Recensent: Vera Weterings
Het eiland van Pelops. Een literaire reis door de Peloponnesos, Hugo Koning en Hans Verheij
Amsterdam University Press, Amsterdam 2018
ISBN 9789462985780
Paperback, met illustraties in kleur en zwart-wit, index van auteurs, tijdlijn en notenapparaat.
364 pagina's
€ 24,99
Een literaire reis door de Peloponnesos
Vorige week schreef ik over de avond ‘Klassieken op papier’ bij het Rijksmuseum van Oudheden (RMO) in samenwerking met uitgeverij Amsterdam University Press (AUP). Tijdens deze avond werden vijf nieuwe AUP-boeken over de Oudheid op verfrissende wijze gepresenteerd. Daaronder bevond zich ook het boek Het eiland van Pelops van classici Hans Verheij en Hugo Koning. Verheij is oud-docent klassieke talen en Hugo Koning is docent Griekse en Latijnse Talen en Culturen aan de Universiteit Leiden en geeft daarnaast Grieks en Latijn op het Stanislascollege in Delft. Eerder verschenen van zijn hand het Elementaire Deeltje Mythologie (2015), Mythen moet je niet geloven (2016) en Theognis van Megara – Luister naar mij. Elegieën over leven en liefde (2017).

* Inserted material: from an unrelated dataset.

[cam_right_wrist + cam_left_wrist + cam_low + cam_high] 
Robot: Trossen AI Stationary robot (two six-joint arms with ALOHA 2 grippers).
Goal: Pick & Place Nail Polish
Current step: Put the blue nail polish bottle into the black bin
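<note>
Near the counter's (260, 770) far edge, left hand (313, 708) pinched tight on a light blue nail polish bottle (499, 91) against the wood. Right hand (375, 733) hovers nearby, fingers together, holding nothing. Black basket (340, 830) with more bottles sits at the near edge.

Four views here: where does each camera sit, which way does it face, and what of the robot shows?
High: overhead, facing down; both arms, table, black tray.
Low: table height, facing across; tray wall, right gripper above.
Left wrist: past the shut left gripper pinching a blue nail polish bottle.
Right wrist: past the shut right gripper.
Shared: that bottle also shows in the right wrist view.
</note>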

Tijdens de presentatie Klassieken op papier in het RMO namen Koning en Verheij hun toeschouwers vanuit de Tempelzaal mee op een literaire reis door de Peloponnesos en dat is ook precies wat ze doen in hun boek Het eiland van Pelops. In dit boek reist de lezer namelijk af naar dertien bekende en minder bekende locaties op het grootste schiereiland van Griekenland, de Peloponnesos. De reis start bij Korinthe en eindigt in Sikyon, onderweg worden plaatsen aangedaan zoals het bekende Olympia, maar ook het afgelegen Tainaron, dat ook wel bekend staat als de ingang van de onderwereld. Tijdens deze literaire rondreis halen Verheij en Koning diverse literaire teksten uit de geschiedenis aan. Op deze manier worden de diverse historische lagen van het Griekse landschap als het ware bewandeld.
“De bodem [van de Peloponnesos] is een palimpsest, eindeloos opnieuw beschreven door volgende generaties van een volk dat vanaf de tijd van Agamemnon in deze grond de sporen van telkens nieuwe fasen van zijn veelbewogen geschiedenis heeft achtergelaten. Het is die rijkheid van de grond die moderne reizigers fascineert en aantrekt.” (p. 16)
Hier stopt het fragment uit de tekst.